* **EXERCISE AIM**
Given the records below, pull every line with the word "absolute" into the answer.

* **SOURCE DATA**
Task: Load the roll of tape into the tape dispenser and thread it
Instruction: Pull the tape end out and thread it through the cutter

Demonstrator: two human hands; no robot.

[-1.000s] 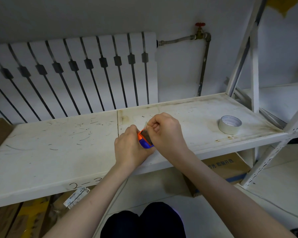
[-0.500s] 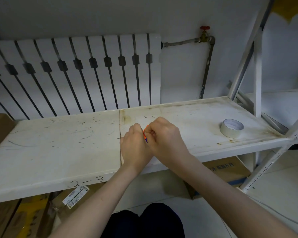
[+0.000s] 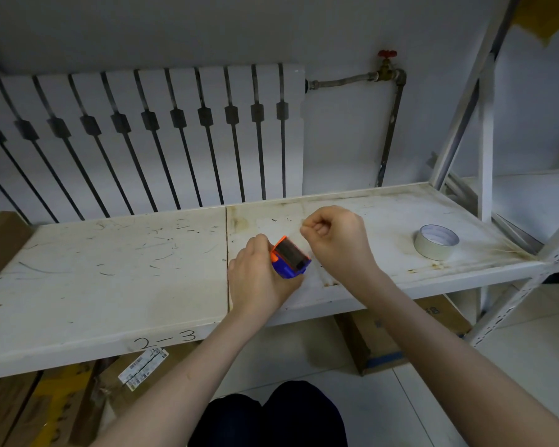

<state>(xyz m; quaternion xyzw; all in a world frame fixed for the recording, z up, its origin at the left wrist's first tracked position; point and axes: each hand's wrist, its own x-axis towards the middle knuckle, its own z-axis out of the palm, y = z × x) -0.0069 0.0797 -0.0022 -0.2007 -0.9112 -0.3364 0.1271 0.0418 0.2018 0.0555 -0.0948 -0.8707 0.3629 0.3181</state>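
The blue and orange tape dispenser [image 3: 290,258] sits gripped in the left hand [image 3: 259,279] above the white shelf [image 3: 110,279]. The right hand [image 3: 338,237], just beside it, is curled with fingertips pinched; what they hold cannot be told. A roll of tape [image 3: 436,241] lies well apart at the right.

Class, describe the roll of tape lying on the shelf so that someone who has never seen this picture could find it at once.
Start at the scuffed white shelf in front of the radiator, and follow it to its right end, near the slanted metal uprights. There lies the roll of tape, flat on its side, pale and ring-shaped. It sits alone, well apart from the right hand, untouched.
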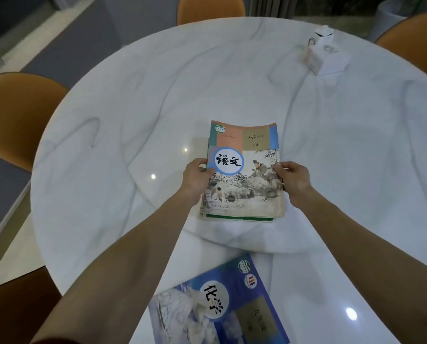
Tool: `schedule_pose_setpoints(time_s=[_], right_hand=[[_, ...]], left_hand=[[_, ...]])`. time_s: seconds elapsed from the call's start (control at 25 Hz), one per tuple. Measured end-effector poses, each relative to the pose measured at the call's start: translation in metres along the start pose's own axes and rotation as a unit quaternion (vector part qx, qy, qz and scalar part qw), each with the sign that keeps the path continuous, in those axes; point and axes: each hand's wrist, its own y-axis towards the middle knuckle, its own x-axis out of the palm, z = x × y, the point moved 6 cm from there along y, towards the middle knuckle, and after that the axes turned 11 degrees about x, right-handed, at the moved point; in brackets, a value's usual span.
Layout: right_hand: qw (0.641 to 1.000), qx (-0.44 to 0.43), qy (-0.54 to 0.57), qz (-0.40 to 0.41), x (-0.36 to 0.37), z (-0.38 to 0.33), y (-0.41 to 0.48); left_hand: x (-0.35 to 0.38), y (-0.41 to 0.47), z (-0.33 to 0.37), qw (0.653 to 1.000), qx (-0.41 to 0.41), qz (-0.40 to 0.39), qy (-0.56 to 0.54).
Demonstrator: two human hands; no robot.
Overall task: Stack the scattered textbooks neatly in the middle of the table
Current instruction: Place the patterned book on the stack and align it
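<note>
A small stack of textbooks [244, 170] lies near the middle of the round white marble table [133, 120]. Its top book has a painted landscape cover with a blue circle. A green-edged book shows beneath it. My left hand [195, 177] grips the stack's left edge and my right hand [294, 180] grips its right edge. A blue textbook [222, 304] with a snowy picture lies apart, tilted, at the table's near edge between my forearms.
A white tissue box [324, 55] stands at the table's far right. Orange chairs surround the table: one at the left [16, 115], one at the back [210, 8], one at the far right [415, 45].
</note>
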Motion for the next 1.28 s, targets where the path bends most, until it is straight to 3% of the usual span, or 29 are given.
schedule_pose_setpoints(time_s=[0.32,0.48,0.68,1.04,1.28], right_hand=[[0.993,0.003,-0.094,0.064,0.01,0.023,0.029],[0.984,-0.046,-0.138,0.107,0.011,0.021,0.03],[0.967,-0.08,-0.198,0.139,0.015,0.022,0.029],[0.962,-0.058,-0.217,0.157,0.015,0.022,0.031],[0.961,-0.031,-0.23,0.152,0.017,0.02,0.029]], left_hand=[[0.007,0.016,-0.021,0.995,0.031,-0.015,0.098],[0.012,0.02,-0.019,0.97,0.082,-0.022,0.228],[0.014,0.017,-0.031,0.944,0.08,-0.027,0.32],[0.017,0.015,-0.036,0.949,0.074,-0.048,0.303],[0.02,0.014,-0.033,0.928,0.076,-0.075,0.356]])
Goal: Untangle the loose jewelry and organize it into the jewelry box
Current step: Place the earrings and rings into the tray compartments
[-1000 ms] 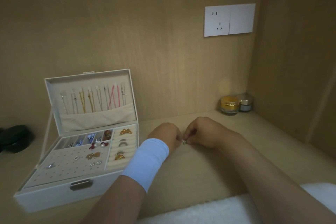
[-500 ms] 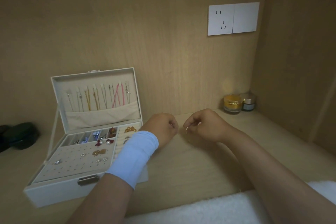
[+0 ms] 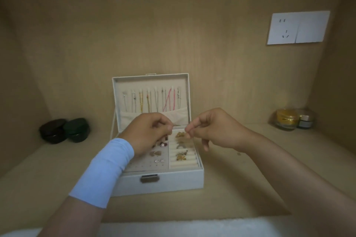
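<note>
Box [image 3: 163,184] sits open at centre of shelf [image 3: 240,175], lid [image 3: 151,82] upright against the back wall. Chains [image 3: 141,102] hang in a row inside lid, one pink cord [image 3: 170,100] among them, lower ends tucked in the lid pocket. Right compartment: ring rolls [image 3: 185,163] carrying gold and silver pieces. Left panel: studs [image 3: 159,160] and a pearl [image 3: 162,144].

Both hands held above the open tray, near each other, not touching. Left hand [image 3: 150,132]: fingers curled, thumb and forefinger tips pressed together; pale blue cuff [image 3: 104,171] on the wrist. Right hand [image 3: 213,131]: same pinch at thumb and forefinger, little finger pointing down. Cannot tell what either pinch holds; anything between the fingertips is too fine to resolve.

Left of box, well apart: two dark cases [image 3: 63,130] touching each other. Far right corner: two jars [image 3: 292,119] side by side. Socket [image 3: 297,27] on wall above them. White fleece [image 3: 173,229] along near edge.
</note>
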### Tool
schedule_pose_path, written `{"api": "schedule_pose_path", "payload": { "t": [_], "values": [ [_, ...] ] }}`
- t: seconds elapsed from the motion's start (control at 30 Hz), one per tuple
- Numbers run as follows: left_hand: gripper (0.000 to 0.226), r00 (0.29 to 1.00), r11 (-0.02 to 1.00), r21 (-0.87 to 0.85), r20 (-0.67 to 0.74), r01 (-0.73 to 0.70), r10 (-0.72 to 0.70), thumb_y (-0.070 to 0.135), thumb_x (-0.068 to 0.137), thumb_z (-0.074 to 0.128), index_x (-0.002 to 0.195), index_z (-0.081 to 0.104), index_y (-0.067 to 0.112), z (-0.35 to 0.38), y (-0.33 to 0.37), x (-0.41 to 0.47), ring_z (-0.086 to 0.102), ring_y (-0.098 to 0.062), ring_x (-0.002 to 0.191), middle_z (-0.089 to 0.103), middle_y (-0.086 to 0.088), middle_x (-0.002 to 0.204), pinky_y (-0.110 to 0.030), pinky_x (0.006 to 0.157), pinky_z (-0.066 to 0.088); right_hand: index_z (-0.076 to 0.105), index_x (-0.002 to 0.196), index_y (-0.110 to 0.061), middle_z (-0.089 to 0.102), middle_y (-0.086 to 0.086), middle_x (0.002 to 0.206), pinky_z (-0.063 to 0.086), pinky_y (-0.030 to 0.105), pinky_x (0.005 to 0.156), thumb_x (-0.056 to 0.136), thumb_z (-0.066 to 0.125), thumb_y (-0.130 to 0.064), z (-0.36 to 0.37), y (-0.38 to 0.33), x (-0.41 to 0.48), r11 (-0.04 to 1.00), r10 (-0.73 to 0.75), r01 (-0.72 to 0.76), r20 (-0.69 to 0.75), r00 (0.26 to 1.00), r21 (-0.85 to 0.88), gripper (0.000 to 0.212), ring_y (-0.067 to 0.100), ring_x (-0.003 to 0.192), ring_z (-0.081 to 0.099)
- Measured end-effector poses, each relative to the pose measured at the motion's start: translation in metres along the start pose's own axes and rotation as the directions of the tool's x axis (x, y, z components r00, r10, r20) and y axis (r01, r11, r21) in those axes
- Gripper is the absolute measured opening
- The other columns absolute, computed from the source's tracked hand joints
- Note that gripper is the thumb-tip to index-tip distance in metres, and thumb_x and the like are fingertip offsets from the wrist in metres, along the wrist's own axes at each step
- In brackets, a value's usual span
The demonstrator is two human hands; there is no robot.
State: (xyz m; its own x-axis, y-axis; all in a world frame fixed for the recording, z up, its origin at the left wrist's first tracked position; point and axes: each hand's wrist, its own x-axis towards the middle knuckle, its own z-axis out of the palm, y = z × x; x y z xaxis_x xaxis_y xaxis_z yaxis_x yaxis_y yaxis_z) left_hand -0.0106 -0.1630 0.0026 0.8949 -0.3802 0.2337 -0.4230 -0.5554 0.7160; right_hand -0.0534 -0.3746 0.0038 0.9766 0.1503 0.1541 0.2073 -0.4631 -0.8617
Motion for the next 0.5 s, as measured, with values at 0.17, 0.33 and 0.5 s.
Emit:
{"api": "schedule_pose_path", "payload": {
  "t": [0.17, 0.33, 0.5],
  "values": [
    [0.008, 0.997, 0.999, 0.008, -0.06, 0.043, -0.042, 0.021, 0.087, 0.071, 0.091, 0.071, 0.027, -0.021, -0.031, -0.017, 0.068, -0.011, 0.074, 0.073, 0.005, 0.08, -0.016, 0.071, 0.052, 0.076, 0.09, -0.009, 0.07, -0.004, 0.069, 0.049, 0.02, 0.051, 0.088, 0.071, -0.002, 0.024, -0.018, 0.025, 0.992, -0.048, 0.046, -0.015, 0.999, -0.117, 0.009, 0.01, 0.044, 0.053],
    [0.011, 0.998, 0.998, 0.029, -0.034, 0.047, -0.046, 0.021, 0.088, 0.068, 0.094, 0.072, 0.029, -0.021, -0.038, -0.021, 0.065, 0.0, 0.082, 0.073, 0.012, 0.083, -0.013, 0.074, 0.047, 0.08, 0.093, -0.018, 0.072, -0.005, 0.083, 0.04, 0.006, 0.056, 0.087, 0.075, -0.012, 0.016, -0.019, 0.028, 0.927, -0.036, 0.07, 0.097, 0.995, -0.368, 0.01, -0.007, 0.055, 0.057],
    [0.013, 0.998, 1.0, -0.003, -0.055, 0.017, -0.017, 0.02, 0.089, 0.066, 0.095, 0.072, 0.029, -0.022, -0.034, -0.023, 0.065, -0.005, 0.086, 0.073, 0.013, 0.083, -0.02, 0.083, 0.05, 0.081, 0.088, -0.027, 0.075, -0.019, 0.084, 0.044, 0.009, 0.069, 0.076, 0.086, -0.026, 0.009, -0.012, 0.026, 0.872, 0.134, -0.017, 0.206, 0.969, -0.489, 0.013, -0.009, 0.077, 0.065]
  ]
}}
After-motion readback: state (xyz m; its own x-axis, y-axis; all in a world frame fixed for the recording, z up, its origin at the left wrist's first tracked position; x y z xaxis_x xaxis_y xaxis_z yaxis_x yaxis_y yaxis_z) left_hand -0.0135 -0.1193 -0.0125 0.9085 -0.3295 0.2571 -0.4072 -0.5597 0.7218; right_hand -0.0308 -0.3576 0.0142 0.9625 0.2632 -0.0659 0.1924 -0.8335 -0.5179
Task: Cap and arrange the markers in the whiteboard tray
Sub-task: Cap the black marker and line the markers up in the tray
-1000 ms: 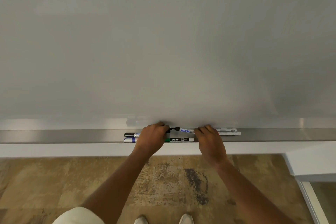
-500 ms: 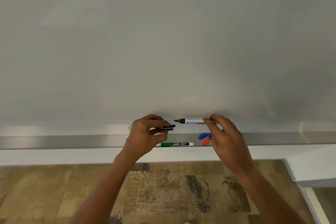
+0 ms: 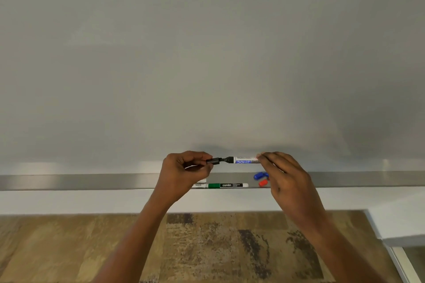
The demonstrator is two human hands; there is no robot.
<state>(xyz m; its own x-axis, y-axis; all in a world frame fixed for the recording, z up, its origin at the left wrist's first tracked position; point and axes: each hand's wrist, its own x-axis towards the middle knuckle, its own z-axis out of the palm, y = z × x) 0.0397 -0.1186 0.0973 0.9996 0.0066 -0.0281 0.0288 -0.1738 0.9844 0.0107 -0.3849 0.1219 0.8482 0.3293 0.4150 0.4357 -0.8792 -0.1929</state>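
Observation:
My right hand point(image 3: 285, 177) holds a white marker point(image 3: 246, 160) with a black tip level, just above the metal whiteboard tray point(image 3: 92, 181). My left hand point(image 3: 184, 172) pinches a black cap point(image 3: 212, 160) whose mouth meets the marker's tip. In the tray lies a green-capped marker point(image 3: 226, 185). Left of it, more white markers point(image 3: 199, 185) show partly behind my left hand. A loose blue cap point(image 3: 260, 176) and a loose red cap point(image 3: 263, 183) rest in the tray by my right hand.
The blank whiteboard point(image 3: 207, 53) fills the upper view. Below the tray runs a white ledge point(image 3: 69, 201), then patterned brown carpet point(image 3: 207, 248). A white frame edge point(image 3: 400, 257) stands at the lower right.
Both hands lifted the marker and the black cap off the tray. The cap has since moved right until it meets the tip. The blue and red caps came into view.

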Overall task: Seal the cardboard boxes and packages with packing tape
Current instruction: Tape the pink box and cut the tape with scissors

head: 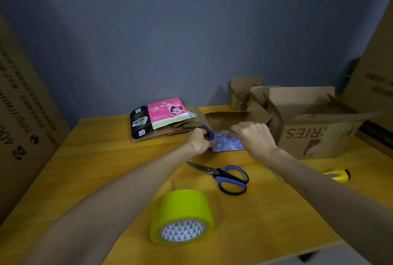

* **ANSWER**
- Gripper is the absolute measured opening
- The other columns absolute, computed from the source's tracked hand joints

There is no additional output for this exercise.